* **WORK INSTRUCTIONS**: Your task is to copy each line of the records that includes the string "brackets".

(Records from a collection)
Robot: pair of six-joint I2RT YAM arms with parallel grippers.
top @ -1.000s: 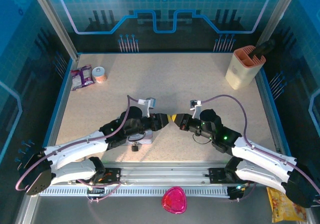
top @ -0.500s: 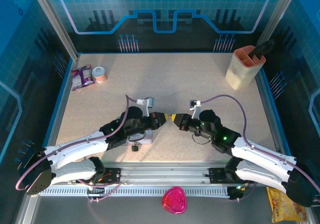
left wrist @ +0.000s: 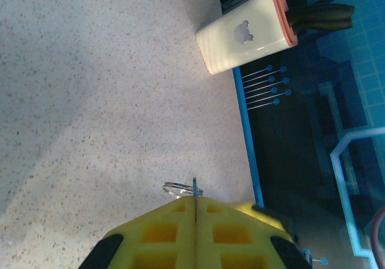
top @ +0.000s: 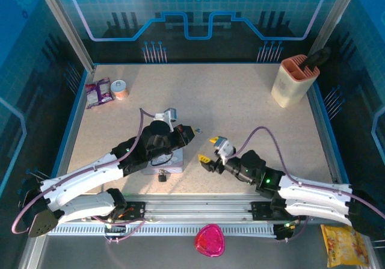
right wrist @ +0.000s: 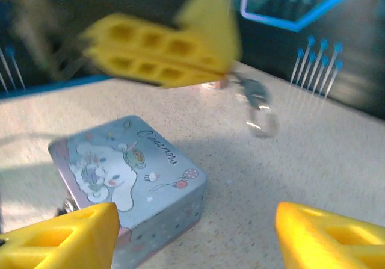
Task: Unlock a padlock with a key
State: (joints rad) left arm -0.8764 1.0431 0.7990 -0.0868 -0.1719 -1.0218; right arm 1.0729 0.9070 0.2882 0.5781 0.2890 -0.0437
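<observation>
My left gripper (top: 191,132) is shut on the key (top: 198,130) above the middle of the table. In the left wrist view the key's thin blade (left wrist: 195,189) and its wire ring (left wrist: 180,188) stick out from the pressed yellow fingers (left wrist: 162,233). The right wrist view shows the key and ring (right wrist: 255,103) dangling from those fingers. My right gripper (top: 208,150) stands open and empty just right of the pale blue cartoon tin (top: 171,159), its pads (right wrist: 66,236) wide apart. The tiny dark padlock (top: 162,175) hangs at the tin's near side.
A cream holder with a coral rim (top: 294,79) stands at the back right, and it appears in the left wrist view as well (left wrist: 246,37). A purple packet (top: 98,92) and a small roll (top: 121,89) lie at the back left. A pink object (top: 209,240) sits below the rail.
The two grippers met tip to tip. The left one shut on the key and swung up and left. The right one opened, let go and drew back toward the near edge.
</observation>
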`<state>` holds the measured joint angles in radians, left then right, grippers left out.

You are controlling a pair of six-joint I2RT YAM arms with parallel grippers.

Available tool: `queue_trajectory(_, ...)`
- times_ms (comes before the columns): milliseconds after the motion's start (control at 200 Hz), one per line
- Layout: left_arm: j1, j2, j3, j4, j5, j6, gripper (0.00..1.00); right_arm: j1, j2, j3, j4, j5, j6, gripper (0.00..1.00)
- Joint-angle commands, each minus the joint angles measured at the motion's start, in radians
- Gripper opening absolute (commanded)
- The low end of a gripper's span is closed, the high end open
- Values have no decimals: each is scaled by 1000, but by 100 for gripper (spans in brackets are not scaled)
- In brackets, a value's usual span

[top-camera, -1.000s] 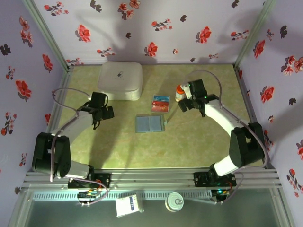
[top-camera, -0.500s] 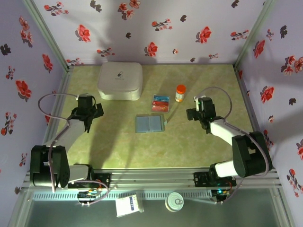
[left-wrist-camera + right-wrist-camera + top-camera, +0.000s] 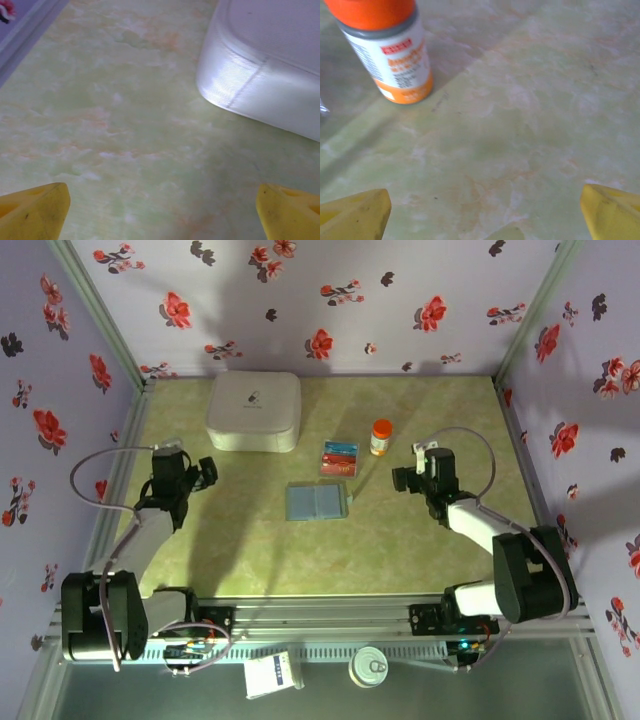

* **ANSWER FOR THE TASK**:
- Values have no decimals: each is scaled by 1000, but by 100 for gripper (spans in brackets are not scaled)
- In brackets, a value's usual span

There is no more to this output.